Task description » Starting at the line that contains "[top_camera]" and ending at the line that contains "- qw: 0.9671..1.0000", the lines below are to be given again exactly, with nothing added.

————————

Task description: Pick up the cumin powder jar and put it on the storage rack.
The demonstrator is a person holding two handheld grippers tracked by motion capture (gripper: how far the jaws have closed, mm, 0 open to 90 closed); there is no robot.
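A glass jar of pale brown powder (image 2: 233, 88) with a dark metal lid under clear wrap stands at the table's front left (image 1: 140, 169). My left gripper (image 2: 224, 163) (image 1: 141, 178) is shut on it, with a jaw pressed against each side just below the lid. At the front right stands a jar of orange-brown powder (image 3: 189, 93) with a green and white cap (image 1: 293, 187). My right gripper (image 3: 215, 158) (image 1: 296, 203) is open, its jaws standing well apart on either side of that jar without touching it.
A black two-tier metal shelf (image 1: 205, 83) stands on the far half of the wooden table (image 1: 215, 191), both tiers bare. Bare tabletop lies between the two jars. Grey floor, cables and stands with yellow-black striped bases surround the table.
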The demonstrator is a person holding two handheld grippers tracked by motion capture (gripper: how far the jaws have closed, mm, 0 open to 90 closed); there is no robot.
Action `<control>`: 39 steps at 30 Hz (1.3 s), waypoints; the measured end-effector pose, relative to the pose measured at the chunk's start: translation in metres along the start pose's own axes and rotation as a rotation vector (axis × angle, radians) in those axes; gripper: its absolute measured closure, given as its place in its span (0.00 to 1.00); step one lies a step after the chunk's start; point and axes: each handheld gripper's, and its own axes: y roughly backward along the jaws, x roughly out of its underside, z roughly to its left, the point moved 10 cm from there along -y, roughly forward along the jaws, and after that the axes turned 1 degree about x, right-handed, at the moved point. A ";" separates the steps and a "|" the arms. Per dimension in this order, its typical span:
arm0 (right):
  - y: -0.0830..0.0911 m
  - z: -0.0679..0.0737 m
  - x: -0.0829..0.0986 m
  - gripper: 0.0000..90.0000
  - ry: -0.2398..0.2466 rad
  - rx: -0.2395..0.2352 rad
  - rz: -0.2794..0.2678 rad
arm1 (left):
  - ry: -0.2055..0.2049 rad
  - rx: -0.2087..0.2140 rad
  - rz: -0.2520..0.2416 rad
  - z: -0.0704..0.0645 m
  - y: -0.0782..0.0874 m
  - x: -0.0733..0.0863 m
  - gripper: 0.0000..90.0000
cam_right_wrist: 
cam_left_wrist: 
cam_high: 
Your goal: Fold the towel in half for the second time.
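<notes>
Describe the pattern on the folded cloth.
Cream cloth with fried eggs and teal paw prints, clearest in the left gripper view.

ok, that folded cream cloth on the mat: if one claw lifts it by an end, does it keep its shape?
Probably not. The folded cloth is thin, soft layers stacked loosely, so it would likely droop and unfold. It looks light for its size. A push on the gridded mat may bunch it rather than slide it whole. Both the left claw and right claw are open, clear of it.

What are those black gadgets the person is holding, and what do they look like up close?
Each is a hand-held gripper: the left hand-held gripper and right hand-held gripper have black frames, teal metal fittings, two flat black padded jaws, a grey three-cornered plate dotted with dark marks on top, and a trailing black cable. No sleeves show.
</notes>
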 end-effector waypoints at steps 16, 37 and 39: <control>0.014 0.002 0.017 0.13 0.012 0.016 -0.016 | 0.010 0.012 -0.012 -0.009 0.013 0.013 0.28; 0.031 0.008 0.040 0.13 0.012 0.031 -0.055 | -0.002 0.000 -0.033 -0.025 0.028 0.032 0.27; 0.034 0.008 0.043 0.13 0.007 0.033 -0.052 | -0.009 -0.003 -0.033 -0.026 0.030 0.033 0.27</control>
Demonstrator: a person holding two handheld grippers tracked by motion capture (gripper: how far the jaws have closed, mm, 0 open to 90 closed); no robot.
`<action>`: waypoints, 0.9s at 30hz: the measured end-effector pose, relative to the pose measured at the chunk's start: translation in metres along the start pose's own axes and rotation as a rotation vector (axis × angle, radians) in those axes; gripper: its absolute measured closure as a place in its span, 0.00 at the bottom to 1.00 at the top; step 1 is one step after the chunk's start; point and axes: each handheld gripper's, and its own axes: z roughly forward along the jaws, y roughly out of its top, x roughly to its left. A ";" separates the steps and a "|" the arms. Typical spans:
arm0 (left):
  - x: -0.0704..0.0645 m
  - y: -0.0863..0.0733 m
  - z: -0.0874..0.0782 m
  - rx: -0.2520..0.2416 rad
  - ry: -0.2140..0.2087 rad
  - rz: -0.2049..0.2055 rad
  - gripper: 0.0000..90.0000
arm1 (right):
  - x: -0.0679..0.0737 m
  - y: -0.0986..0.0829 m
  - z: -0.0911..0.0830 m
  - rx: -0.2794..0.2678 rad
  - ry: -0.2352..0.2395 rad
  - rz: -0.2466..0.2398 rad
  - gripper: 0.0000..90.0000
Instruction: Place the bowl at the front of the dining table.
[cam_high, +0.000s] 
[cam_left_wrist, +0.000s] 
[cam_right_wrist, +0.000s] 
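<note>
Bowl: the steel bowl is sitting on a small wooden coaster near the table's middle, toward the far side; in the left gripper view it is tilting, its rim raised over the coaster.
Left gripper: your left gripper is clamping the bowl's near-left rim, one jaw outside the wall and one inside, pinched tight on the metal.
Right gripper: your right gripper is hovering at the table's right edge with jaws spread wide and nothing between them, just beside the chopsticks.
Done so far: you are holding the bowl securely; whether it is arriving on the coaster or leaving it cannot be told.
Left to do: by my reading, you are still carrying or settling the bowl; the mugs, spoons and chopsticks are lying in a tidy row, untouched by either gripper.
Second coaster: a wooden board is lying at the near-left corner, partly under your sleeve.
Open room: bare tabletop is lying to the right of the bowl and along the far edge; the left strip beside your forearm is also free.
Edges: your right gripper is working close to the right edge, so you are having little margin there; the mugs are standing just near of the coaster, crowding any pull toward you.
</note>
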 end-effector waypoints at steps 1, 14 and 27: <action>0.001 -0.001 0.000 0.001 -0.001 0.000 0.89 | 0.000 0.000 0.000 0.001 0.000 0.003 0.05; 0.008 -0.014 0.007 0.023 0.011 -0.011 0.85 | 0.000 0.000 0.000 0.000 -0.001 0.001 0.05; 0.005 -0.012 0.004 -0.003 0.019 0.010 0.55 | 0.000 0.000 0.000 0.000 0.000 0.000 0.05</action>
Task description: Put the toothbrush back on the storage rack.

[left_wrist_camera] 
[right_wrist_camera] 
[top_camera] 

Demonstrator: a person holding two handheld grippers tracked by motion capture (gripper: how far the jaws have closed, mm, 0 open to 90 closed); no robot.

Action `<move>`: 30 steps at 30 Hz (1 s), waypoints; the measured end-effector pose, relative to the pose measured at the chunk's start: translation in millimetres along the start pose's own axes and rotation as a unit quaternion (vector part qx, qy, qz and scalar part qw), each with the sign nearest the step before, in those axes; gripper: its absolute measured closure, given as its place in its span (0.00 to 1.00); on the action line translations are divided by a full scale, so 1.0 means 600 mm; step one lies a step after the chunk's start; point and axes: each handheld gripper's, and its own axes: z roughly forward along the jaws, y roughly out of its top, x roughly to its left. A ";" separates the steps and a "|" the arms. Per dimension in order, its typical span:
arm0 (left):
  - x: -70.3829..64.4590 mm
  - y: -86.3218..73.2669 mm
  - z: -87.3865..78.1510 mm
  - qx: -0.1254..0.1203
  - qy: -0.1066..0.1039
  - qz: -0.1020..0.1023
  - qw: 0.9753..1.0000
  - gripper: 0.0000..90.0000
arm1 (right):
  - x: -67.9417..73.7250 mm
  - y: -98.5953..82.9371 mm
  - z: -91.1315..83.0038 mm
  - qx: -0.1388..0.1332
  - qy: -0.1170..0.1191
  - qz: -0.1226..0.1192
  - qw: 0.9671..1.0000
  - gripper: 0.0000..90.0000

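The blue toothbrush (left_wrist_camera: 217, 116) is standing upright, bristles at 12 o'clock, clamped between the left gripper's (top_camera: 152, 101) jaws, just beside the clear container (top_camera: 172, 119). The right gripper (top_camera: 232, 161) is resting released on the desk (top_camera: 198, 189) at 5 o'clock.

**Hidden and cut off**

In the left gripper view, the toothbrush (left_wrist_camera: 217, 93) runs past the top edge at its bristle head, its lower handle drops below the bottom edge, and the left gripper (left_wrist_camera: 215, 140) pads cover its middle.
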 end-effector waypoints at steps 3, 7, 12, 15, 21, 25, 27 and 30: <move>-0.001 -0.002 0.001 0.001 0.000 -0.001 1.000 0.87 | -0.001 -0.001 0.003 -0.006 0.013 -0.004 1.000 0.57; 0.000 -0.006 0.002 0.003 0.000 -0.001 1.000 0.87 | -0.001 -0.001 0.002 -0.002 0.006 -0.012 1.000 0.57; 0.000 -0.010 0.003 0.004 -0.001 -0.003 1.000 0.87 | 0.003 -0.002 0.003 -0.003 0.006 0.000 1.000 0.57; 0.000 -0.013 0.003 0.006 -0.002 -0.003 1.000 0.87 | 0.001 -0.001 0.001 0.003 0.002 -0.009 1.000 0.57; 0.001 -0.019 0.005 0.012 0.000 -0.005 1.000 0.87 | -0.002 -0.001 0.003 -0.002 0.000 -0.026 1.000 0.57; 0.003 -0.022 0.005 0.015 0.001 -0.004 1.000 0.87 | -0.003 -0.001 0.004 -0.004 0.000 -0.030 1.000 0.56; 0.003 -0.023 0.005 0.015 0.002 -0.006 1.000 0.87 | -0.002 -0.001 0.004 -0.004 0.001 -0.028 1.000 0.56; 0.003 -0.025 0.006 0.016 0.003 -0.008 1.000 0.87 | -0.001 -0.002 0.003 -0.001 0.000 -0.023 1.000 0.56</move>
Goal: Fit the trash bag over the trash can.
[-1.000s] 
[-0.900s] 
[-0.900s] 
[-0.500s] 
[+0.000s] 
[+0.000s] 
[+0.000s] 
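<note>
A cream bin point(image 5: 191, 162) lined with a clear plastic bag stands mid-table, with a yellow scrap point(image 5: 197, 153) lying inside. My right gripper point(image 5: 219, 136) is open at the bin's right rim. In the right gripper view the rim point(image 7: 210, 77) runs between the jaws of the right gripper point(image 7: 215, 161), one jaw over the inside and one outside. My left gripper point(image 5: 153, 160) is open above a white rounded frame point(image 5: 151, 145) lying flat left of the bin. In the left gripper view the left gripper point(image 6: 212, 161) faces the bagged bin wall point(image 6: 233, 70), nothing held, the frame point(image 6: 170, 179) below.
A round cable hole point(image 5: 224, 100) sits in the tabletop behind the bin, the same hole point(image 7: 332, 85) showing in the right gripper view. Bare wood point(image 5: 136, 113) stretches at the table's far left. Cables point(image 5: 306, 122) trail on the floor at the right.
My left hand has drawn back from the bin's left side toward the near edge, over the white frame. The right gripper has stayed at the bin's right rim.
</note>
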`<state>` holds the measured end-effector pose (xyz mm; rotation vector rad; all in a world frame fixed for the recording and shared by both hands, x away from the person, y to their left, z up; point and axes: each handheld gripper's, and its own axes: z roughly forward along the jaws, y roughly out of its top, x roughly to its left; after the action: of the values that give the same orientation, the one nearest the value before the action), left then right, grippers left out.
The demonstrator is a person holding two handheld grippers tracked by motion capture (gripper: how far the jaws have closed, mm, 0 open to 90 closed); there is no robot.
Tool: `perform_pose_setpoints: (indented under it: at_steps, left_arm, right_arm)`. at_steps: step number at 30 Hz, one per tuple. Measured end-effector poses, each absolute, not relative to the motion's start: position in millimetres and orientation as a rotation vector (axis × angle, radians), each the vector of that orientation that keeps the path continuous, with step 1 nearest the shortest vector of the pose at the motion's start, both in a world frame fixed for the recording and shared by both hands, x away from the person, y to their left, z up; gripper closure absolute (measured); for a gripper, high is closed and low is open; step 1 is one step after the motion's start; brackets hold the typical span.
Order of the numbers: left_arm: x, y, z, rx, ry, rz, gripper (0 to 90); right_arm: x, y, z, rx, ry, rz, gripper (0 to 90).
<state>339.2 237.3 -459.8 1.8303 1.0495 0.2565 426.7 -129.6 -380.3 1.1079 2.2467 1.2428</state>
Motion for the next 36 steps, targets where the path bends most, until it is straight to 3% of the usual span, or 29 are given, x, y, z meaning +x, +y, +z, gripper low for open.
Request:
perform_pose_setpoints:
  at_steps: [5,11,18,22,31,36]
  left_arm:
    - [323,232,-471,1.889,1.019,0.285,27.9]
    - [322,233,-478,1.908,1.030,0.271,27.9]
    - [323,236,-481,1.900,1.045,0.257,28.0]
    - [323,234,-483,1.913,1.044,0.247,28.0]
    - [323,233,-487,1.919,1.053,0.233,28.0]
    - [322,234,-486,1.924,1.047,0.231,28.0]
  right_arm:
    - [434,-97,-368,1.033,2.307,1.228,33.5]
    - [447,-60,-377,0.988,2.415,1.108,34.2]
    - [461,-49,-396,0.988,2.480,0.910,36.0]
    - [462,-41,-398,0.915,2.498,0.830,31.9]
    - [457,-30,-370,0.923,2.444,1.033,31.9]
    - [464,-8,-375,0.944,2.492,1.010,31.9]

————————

Output of the task »
[top_camera] 

Demonstrator: a person holding two handheld grippers tracked by motion capture (gripper: how far the jaws have closed, mm, 0 open to 90 closed); no robot.

Action `<move>`: 30 steps at 30 Hz (1 s), waypoints; the measured end-effector pose, relative to the pose measured at the chunk's start: translation in millimetres along the start pose's own axes and rotation as a unit quaternion (vector part qx, qy, qz and scalar part qw), each with the sign nearest the step before, in those axes; gripper: its absolute measured closure, given as its place in its span (0.00 to 1.00); on the action line translations are divided by a full scale, so 1.0 means 600 mm; step one lies a step after the chunk's start; point and axes: each handheld gripper's, and its own axes: z roughly forward along the jaws, y roughly out of its top, x roughly to its left. A ";" separates the steps and a "|" the arms. Per dimension in order, its typical span:
arm0 (left):
  - x: -70.3829..64.4590 mm
  - y: -86.3218..73.2669 mm
  - z: -87.3865..78.1510 mm
  - qx: -0.1254..0.1203
  - qy: -0.1066..0.1039
  - qz: -0.1020..0.1023
  - qw: 0.9753..1.0000
  - gripper: 0.0000..90.0000
arm1 (right):
  - x: -67.9417..73.7250 mm
  - y: -98.5953..82.9371 mm
  - z: -91.1315..83.0038 mm
  - qx: -0.1388..0.1332
  - qy: -0.1170..0.1191
  - qz: -0.1226..0.1192
  - qw: 0.9671..1.0000

Nothing else is needed to finish the exercise.